The Alchemist of Souls by Anne Lyle
When Tudor explorers returned from the New World, they brought back a name out of half-forgotten Viking legend: skraylings. Red-sailed ships followed in the explorers’ wake, bringing Native American goods – and a skrayling ambassador – to London. But what do these seemingly magical beings really want in Elizabeth I’s capital?
Mal Catlyn, a down-at-heel swordsman, is seconded to the ambassador’s bodyguard, but assassination attempts are the least of his problems. What he learns about the skraylings and their unholy powers could cost England her new ally – and Mal Catlyn his soul.
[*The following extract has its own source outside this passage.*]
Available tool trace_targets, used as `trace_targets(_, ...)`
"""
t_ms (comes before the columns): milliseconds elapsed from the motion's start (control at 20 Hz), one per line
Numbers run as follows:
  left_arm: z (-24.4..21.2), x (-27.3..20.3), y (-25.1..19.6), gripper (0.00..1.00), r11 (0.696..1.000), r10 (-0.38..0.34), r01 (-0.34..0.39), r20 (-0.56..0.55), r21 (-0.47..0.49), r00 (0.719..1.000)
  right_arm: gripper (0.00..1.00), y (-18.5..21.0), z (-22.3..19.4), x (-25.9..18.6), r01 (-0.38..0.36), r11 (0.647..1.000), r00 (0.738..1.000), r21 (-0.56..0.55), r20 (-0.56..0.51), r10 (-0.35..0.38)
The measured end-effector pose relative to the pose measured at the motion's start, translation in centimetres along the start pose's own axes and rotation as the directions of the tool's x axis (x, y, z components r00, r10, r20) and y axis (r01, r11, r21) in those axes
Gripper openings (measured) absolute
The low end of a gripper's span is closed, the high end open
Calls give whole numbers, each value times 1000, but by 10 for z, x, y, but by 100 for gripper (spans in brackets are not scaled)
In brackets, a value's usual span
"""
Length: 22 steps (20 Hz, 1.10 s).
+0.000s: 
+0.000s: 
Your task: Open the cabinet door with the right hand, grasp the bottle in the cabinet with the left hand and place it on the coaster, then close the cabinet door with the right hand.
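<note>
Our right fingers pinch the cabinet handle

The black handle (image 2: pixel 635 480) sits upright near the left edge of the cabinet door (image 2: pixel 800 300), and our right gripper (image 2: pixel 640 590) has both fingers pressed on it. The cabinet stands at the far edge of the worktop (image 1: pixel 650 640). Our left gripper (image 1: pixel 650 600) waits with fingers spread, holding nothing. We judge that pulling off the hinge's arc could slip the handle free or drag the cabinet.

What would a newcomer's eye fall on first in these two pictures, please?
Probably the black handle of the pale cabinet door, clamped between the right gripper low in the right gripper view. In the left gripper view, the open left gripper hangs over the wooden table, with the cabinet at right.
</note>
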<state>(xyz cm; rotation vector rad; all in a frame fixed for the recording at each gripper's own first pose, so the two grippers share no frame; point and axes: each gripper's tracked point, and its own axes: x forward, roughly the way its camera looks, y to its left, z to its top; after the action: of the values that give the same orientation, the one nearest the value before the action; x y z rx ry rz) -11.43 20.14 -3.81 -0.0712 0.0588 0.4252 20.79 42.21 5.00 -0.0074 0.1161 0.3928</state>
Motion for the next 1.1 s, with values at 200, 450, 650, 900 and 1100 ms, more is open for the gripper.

Maliverny ‘Mal’ Catyln is a suitably heroic sort and he certainly typifies what you would expect from an Elizabethan dashing blade. Driven to protect Queen and country, he throws himself into his role and won’t let anything stop him. Mal has a roguish charm and his mix of easy manner and strong resolve make him a perfect protagonist.
Though Mal is an interesting lead, there were a couple of other characters that I was more taken with. Coby is a teenage girl who is forced to live her life pretending to be a boy, calling herself Jacob, in order to survive on her own. She is intelligent, inquisitive and has a quick wit. It struck me that she was far more sensible, and likeable, than the vast majority of her male contemporaries. The other character who struck a chord is Ned Faulkner, Mal’s best friend. I’ve not read a lot of fantasy fiction that features an openly gay character and I liked the dynamic that exists between Ned and Mal. There is an unrequited love that has a genuinely bittersweet air. Through Cody and Ned the author gets the chance to deliver some subtle, yet insightful, commentary on the nature of gender politics and sexuality in the 16th century.
One of the big questions that the novel examines is the coming together of different cultures. Initally the skraylings appear to be a slightly creepy, supernatural race, and their civilisation is completely alien to everyone that comes into contact with them. Through his role as bodyguard, Mal gets to learn the secrets of their race. He gets to learn that in many ways the skraylings are not that dissimilar to us.
Anne Lyle’s writing manages to very effectively portray the differing faces of Tudor era England. In some scenes the reader will find themselves in the midst of a bawdy romp while in another there is the spectacle of all the pomp and ceremony of the age. Amongst all this decadence, there are also glimpses of the dark conspiracies and petty intrigues that existed at that time. Politics and murder walk hand in hand and it is up to Mal and his friends to discover the truth behind the lies.
One of my favourite things that about novels that have a historic setting is the language that an author gets the opportunity to play with. I can’t help but smile when I am faced with a hey nonny nonny. The Alchemist of Souls contains so many wonderful turns of phrase and scattering these throughout the text adds an extra layer of depth to the narrative. These little Shakespearean touches are a heck of a lot of fun.
Over on the Angry Robot website, author of The Sword of Albion, Mark Chadbourn, has this to say about the novel.
“In her terrific debut novel, Anne Lyle conjures up a magical Elizabethan England of seedy glamour, long shadows, pulsating romance and heart-stopping adventure. The Alchemist of Souls is the calling card of a great new talent in the fantasy field.”
Even after reading only the first few chapters I quickly realised that he was one hundred percent right. My advice Mr Chadbourn – you had better watch your back, you’ve got some serious competition.
The Alchemist of Souls published by Angry Robot and is already available in the US. The novel is released globally today.